I just finished watching “To All the Boys: Always and Forever.” I’ve been waiting for inspiration to write; I needed a memory far enough back in my past that the blowback from myself would be minimal. (I’ve often thought that other people’s opinions stop me from writing- most of the time it’s to keep myself from exploding.) The movie is about Laura and Peter’s senior year of high school, which inevitably made me think of my own. It was so messy and difficult- like many people’s, probably, with the uniqueness of coming out all over again.

I was out at HSPVA, but my mom didn’t want me to come out at Clements. I had the chance to start over, and she wanted that for both of us.
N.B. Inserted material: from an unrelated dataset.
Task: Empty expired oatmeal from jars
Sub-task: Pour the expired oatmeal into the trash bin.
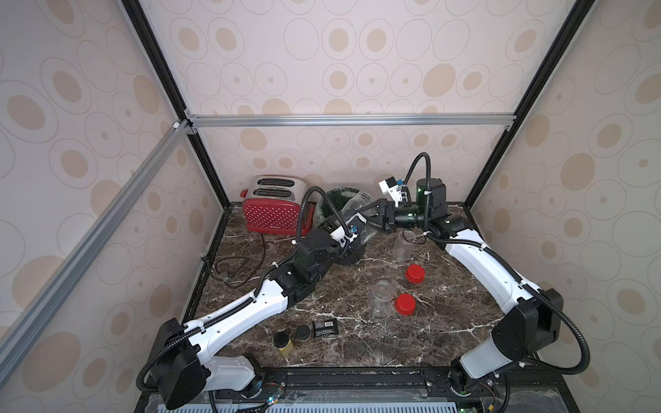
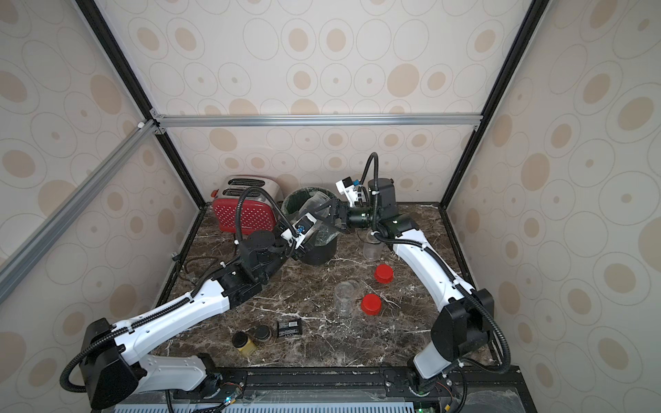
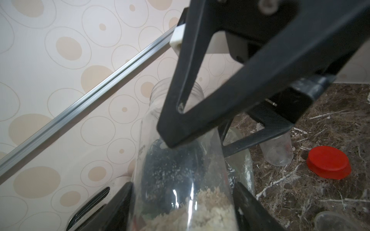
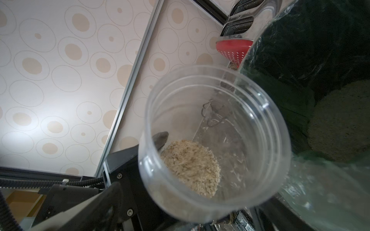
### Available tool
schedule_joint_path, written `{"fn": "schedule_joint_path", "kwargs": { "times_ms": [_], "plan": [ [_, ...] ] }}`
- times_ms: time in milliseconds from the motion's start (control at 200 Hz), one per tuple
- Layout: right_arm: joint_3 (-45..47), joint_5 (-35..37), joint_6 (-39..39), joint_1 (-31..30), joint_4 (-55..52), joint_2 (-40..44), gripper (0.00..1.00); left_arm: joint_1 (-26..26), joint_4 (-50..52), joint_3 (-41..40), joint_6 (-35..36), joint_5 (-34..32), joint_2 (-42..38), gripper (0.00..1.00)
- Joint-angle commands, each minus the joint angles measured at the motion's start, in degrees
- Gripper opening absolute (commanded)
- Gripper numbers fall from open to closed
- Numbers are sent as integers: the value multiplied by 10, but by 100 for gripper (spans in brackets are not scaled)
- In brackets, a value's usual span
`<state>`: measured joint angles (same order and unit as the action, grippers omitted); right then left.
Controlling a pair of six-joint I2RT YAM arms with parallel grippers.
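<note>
My left gripper (image 3: 184, 186) is shut on a clear lidless jar (image 1: 355, 203) (image 2: 315, 203), held tilted above the bin (image 1: 352, 255). The jar's open mouth is raised toward the right gripper. Pale oatmeal (image 3: 210, 210) (image 4: 190, 166) lies at the base end of the held jar (image 4: 216, 140). My right gripper (image 1: 368, 219) (image 2: 327, 214) is open, with its fingers (image 3: 200, 112) standing either side of the jar's neck end. A heap of oatmeal (image 4: 340, 124) lies inside the lined bin (image 4: 300, 40). Two more clear jars stand without lids on the counter, one (image 1: 404, 245) under the right arm and another (image 1: 382, 296) nearer the front.
Two red lids (image 1: 415, 273) (image 1: 405, 304) lie beside the front jar. A red toaster (image 1: 275, 209) stands at the back left, with its cord (image 1: 232, 268) trailing on the counter. Two black-lidded spice jars (image 1: 284, 343) (image 1: 304, 334) and a black packet (image 1: 324, 328) sit near the front.
</note>
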<state>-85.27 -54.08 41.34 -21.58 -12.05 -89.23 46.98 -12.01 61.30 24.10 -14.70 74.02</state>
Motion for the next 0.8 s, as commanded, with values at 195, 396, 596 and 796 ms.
{"fn": "schedule_joint_path", "kwargs": {
  "times_ms": [195,396,596,796],
  "plan": [
    [-27,62,-144,27,-95,40,99,-11,178,136,-65,-50,20,0],
    [-36,138,-254,31,-114,46,99,-16,287,219,-112,-69,55,0],
    [1,196,-323,31,-43,64,99,-23,410,308,-167,-73,101,0],
    [57,208,-367,30,59,78,99,-28,563,429,-223,-70,157,0]
  ]
}}
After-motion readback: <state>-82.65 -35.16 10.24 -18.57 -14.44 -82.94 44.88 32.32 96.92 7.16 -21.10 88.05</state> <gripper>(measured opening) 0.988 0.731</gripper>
Even at HSPVA, I constantly worried that coming out at school would lead to people finding out at church…. but I didn’t have to worry about that. Everyone in my life figured it out before I had the chance to tell them.
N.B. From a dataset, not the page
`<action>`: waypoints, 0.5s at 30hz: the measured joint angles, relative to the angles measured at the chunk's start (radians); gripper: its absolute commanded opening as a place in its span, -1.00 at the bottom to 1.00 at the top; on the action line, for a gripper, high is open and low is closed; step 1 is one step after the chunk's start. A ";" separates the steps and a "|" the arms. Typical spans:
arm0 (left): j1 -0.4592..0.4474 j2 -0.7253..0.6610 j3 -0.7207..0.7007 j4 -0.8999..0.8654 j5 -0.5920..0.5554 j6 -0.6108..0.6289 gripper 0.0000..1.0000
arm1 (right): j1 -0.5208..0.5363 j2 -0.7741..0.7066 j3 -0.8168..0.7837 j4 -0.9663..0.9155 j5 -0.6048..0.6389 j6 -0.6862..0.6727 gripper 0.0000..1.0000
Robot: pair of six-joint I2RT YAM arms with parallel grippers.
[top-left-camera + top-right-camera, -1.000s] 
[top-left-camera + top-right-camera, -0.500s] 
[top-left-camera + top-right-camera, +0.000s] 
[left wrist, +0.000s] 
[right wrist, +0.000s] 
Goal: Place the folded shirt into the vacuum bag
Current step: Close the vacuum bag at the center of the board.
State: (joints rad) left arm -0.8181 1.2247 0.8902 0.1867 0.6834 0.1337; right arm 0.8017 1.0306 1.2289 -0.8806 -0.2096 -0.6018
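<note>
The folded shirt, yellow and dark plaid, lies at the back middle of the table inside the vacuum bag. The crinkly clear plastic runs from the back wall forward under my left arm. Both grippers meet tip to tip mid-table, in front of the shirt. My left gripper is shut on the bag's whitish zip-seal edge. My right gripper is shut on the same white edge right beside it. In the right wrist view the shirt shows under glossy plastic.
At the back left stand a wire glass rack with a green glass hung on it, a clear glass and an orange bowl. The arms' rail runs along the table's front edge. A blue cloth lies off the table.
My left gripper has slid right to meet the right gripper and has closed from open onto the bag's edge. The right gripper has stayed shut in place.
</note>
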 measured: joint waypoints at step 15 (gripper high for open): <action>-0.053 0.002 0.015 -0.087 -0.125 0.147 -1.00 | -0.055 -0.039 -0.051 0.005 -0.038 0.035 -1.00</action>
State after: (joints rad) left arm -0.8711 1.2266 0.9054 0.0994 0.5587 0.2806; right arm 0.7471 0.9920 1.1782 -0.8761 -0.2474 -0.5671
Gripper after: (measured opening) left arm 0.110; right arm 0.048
I remember fondly the night I came out to my friend Dianne Maurice, who said “if this conversation hadn’t happened, I would have sat you down and told you.” She didn’t have to worry. I’d thought and felt attraction to women my whole life, but didn’t have the words to express what I was feeling until I turned 13. But that didn’t mean I didn’t have my share of boyfriends as well, just that it was what I thought I was supposed to do, and dating Ryan was a mountaintop experience for someone so young. How many middle school couples make it to a year and two months? I’m guessing it had something to do with us as friends being two halves of the same person, and middle school romance is sweet and lingering without the constant peer pressure and internal drive to sleep together. As a result, that friendship has grown more tender over time, because we didn’t have a horrible break-up, either….. although it was strange. I came out to him by telling him all the attraction I was feeling to people that were not him, to which he had the best response ever, which was that I was free to think but not to act.
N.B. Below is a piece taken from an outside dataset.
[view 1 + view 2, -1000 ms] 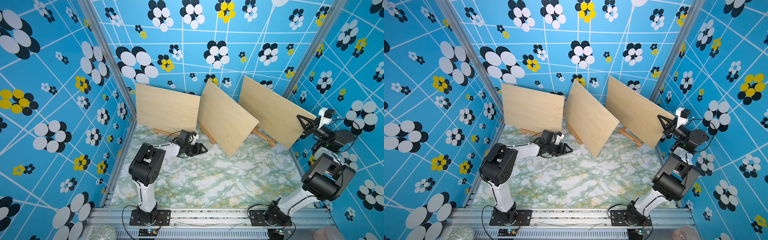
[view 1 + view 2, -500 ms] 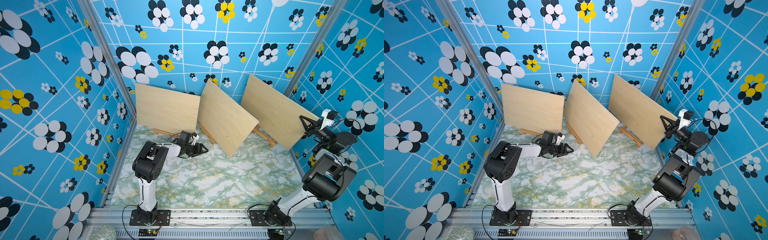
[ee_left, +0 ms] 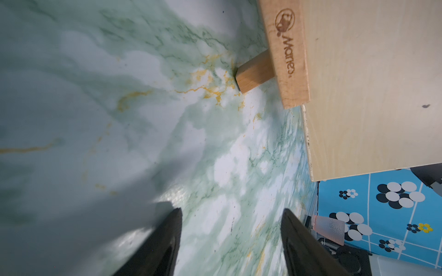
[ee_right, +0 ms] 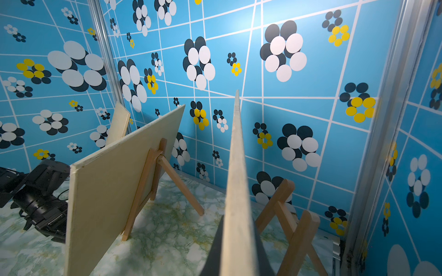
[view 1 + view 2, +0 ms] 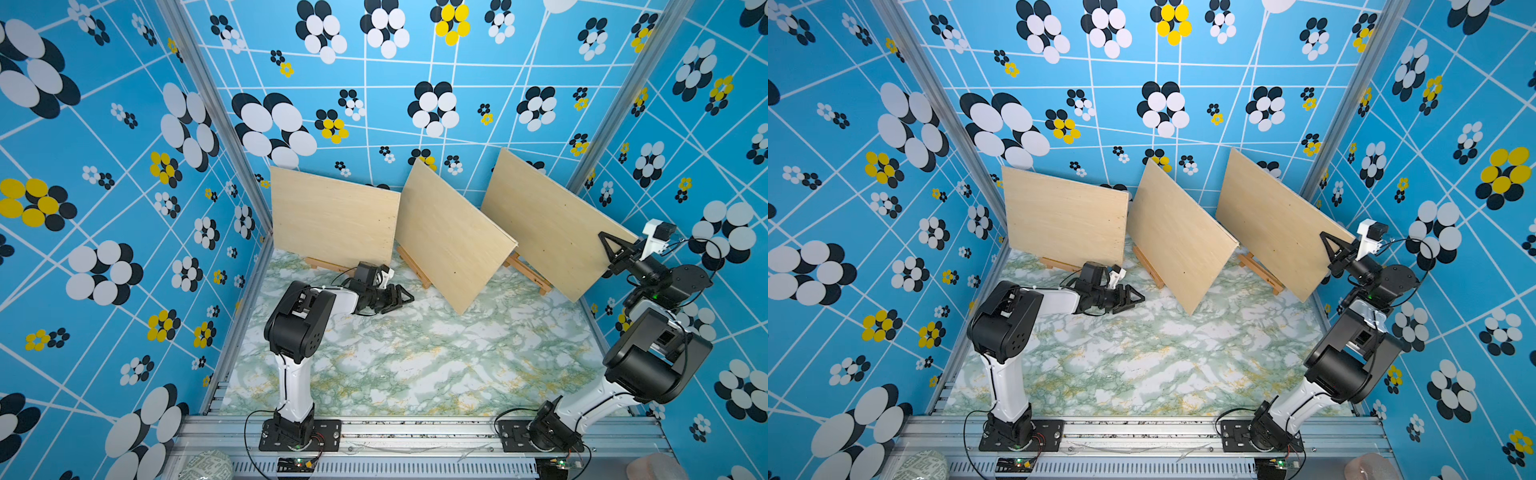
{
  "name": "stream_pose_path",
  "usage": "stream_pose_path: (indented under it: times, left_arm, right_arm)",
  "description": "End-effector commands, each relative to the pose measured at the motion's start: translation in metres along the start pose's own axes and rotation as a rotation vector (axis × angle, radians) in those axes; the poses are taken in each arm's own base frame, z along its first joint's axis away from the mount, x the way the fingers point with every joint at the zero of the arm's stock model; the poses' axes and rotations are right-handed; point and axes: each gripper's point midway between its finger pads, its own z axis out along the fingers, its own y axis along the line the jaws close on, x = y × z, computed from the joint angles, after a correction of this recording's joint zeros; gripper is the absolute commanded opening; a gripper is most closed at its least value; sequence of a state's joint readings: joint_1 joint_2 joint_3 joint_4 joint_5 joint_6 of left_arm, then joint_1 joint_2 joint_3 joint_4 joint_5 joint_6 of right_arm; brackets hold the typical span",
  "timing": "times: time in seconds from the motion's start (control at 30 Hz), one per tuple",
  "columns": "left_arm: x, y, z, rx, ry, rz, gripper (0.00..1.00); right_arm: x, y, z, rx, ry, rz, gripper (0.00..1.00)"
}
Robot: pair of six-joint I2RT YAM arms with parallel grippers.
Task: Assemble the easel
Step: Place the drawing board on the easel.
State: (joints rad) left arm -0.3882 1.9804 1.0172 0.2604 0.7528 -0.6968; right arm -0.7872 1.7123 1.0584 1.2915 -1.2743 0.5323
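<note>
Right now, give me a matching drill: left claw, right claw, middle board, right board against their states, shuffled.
Column 1
1. left claw
2. right claw
3. middle board
4. right board

Column 2
A. leaning on its easel, untouched
B. shut on a board's edge
C. open and empty over the marble table
D. pinched at its edge by a claw

Pairs: 1-C, 2-B, 3-A, 4-D
</note>
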Motion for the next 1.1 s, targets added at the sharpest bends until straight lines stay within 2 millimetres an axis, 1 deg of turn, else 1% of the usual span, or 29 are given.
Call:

He eventually found someone else, which was wonderful and terrible all at once. Part of me was relieved for him to find someone whose heart wasn’t tearing them apart. The other parts of me felt his absence like a missing limb, and I didn’t date anyone else until the summer before I was a senior. It was a terrible decision, because six weeks later, I met someone I thought was THE ONE, and had to go through the heartbreak of breaking someone else’s heart, always harder than someone breaking yours. It wasn’t a cheating situation- THE ONE didn’t even know I was alive until Christmas.

But I was her friend from the first day of school, because once my dad left the church, I felt free to be whomever I was going to be that year…. which was wearing pride rings to advertise.

I will never in my entire life forget our first phone call. Dr. Steed, my senior English teacher, told us to get the phone number of someone in our class because the work was going to be difficult. I knocked over two desks to get to her and slipped her my number, because it was easier than asking for hers.

The moment I walked into the house after school, literally 30 seconds in, my phone rang. I said, “hello?” She said, “do you wear those pride rings because you’re gay, or because you’re an idiot?” I said “I’m gay. Do you have a problem with that?” She said, “no. I’m a Melissa Etheridge fan.” It was not a euphemism.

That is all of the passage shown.